* DESCRIPTION OF THE TASK
Using the material below, copy every line where "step" appears.

---------- DATASET SECTION ----------

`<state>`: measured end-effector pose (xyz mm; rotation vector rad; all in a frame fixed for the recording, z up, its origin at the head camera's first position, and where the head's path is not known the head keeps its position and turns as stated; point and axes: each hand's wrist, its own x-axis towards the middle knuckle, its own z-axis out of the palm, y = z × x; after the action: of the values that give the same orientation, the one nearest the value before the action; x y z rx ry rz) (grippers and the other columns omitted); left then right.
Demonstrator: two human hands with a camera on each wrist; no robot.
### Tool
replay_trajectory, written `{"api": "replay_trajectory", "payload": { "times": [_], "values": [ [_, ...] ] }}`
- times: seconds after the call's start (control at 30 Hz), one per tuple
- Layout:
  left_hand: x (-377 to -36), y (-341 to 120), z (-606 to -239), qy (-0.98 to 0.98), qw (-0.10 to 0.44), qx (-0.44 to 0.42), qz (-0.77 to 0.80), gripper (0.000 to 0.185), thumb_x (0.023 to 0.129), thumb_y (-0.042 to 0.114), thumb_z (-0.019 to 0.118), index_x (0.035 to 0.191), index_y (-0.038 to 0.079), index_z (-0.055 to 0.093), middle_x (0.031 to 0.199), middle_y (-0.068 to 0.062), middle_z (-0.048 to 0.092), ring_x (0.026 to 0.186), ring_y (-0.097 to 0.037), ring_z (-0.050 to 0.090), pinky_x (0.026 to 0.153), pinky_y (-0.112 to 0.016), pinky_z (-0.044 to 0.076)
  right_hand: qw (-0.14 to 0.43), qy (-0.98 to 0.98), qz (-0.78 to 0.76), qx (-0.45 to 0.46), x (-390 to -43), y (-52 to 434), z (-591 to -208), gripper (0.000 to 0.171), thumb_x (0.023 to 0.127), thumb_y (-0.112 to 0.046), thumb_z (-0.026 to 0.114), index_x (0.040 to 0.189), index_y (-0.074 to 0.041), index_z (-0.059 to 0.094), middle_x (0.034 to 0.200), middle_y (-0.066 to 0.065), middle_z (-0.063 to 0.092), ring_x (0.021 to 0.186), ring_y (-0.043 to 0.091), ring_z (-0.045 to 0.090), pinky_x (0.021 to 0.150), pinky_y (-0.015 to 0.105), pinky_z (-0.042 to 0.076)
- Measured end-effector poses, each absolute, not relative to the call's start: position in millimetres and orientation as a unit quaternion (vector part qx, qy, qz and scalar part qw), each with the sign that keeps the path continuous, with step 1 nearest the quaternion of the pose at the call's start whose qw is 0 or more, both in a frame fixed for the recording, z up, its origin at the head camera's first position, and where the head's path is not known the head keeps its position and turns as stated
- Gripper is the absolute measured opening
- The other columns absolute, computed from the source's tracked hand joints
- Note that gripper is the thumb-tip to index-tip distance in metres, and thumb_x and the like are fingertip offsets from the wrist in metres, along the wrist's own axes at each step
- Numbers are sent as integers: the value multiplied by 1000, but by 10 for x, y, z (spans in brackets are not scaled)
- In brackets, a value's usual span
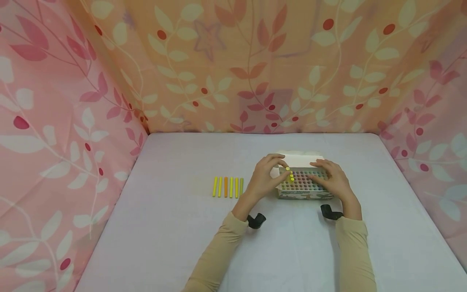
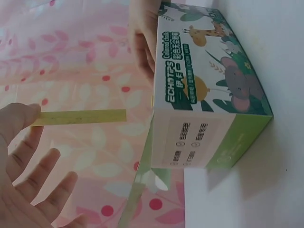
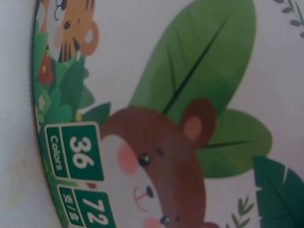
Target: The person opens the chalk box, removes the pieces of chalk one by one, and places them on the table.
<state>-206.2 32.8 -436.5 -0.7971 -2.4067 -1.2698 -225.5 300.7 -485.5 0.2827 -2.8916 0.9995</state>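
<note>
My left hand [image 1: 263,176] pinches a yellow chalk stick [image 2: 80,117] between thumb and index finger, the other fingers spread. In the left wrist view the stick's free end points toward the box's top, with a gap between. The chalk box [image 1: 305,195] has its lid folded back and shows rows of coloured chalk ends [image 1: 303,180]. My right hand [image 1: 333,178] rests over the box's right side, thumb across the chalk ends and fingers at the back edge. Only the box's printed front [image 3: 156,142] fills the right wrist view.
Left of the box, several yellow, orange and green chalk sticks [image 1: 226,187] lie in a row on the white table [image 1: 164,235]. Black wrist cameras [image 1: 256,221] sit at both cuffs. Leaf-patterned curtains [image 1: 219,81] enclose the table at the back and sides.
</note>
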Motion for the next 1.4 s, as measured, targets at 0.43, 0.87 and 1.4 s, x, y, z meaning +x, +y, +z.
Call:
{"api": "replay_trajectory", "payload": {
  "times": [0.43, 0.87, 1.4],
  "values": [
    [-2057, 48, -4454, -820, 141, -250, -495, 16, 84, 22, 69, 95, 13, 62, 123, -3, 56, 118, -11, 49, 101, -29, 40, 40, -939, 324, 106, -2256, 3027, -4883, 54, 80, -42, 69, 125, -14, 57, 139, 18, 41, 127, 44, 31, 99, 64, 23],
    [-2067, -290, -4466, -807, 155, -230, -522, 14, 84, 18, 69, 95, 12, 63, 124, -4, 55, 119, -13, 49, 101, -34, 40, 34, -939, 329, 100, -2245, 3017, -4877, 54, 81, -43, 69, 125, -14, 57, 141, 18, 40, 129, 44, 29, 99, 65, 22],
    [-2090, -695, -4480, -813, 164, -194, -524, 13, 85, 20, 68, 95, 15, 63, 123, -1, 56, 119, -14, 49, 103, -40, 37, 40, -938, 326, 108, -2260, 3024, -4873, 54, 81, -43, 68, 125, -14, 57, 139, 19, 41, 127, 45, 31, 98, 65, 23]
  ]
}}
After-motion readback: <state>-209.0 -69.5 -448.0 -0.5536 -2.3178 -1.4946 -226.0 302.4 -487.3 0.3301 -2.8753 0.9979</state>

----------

* SOLUTION TO THE PROBLEM
- Measured end-effector poses, each absolute, not relative to the call's start: position in millimetres and orientation as a unit quaternion (vector part qx, qy, qz and scalar part qw), each with the sign that keeps the path continuous, with step 1 nearest the quaternion of the pose at the call's start whose qw is 0 or more, both in a frame fixed for the recording, z up, its origin at the head camera's first position, and where the head's path is not known the head keeps its position and turns as stated
- Note that gripper is the thumb-tip to index-tip distance in metres, and thumb_x and the like are fingertip offsets from the wrist in metres, along the wrist's own axes at each step

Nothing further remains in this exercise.